Practitioners, according to this new law, must fulfill the standards for prescribing medications for chronic non-malignant conditions or pain (Kayton, 2016). The law indicates that licensed allopathic and osteopathic physicians can prescribe various substances in pain management clinics. The state’s Board of Nursing establishes a committee to develop a formulary outlining specific medications that may be (or may not be) prescribed by ARNPs.
Effects on Health Coverage in the State of Florida
HB 423 recognizes that PAs and ARNPs can undertake a wide range of roles in healthcare. The move appears to support the goals outlined by the Institute of Medicine whereby nurses can be empowered to practice depending on their expertise or education. This change has transformed the manner in which medical practices can be pursued in the state. The law encourages PAs and practitioners to acquire new training and support individuals in need of special substances (American Psychiatric Nurses Association, 2016). Physicians working with PAs and ARPNs will use these guidelines to ensure the targeted patients receive quality services.

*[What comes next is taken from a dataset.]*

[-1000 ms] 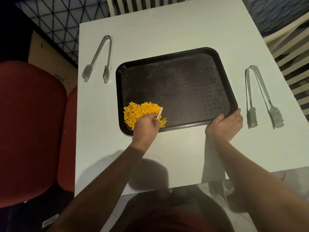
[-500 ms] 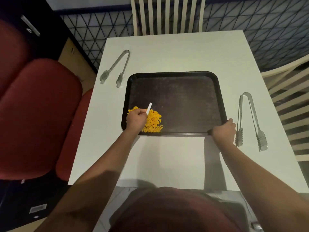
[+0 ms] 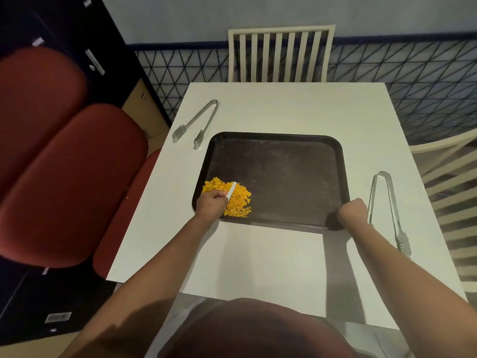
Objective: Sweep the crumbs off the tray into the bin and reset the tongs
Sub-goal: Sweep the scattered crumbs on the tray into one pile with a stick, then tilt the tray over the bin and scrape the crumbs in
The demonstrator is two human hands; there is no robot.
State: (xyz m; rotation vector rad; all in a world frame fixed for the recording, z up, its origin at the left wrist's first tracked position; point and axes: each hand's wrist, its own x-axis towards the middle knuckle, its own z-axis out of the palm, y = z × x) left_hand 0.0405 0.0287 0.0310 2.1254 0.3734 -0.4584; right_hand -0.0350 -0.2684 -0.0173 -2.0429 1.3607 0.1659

ARNPs and PAs practicing in rural areas across the state will be in a position to provide timely and appropriate treatment to their patients (Japsen, 2016). In urban regions, these practitioners will maximize the quality of care available to their patients. When practitioners are supervised and allowed to prescribe controlled substances, it will be easier for them to meet the needs of individuals with chronic pain or terminal illnesses (Siegel, 2016). Since physician shortage is a major problem in the state’s healthcare sector, the empowerment of ARNPs to prescribe controlled substances under specific conditions will transform the health outcomes of different patients in Florida.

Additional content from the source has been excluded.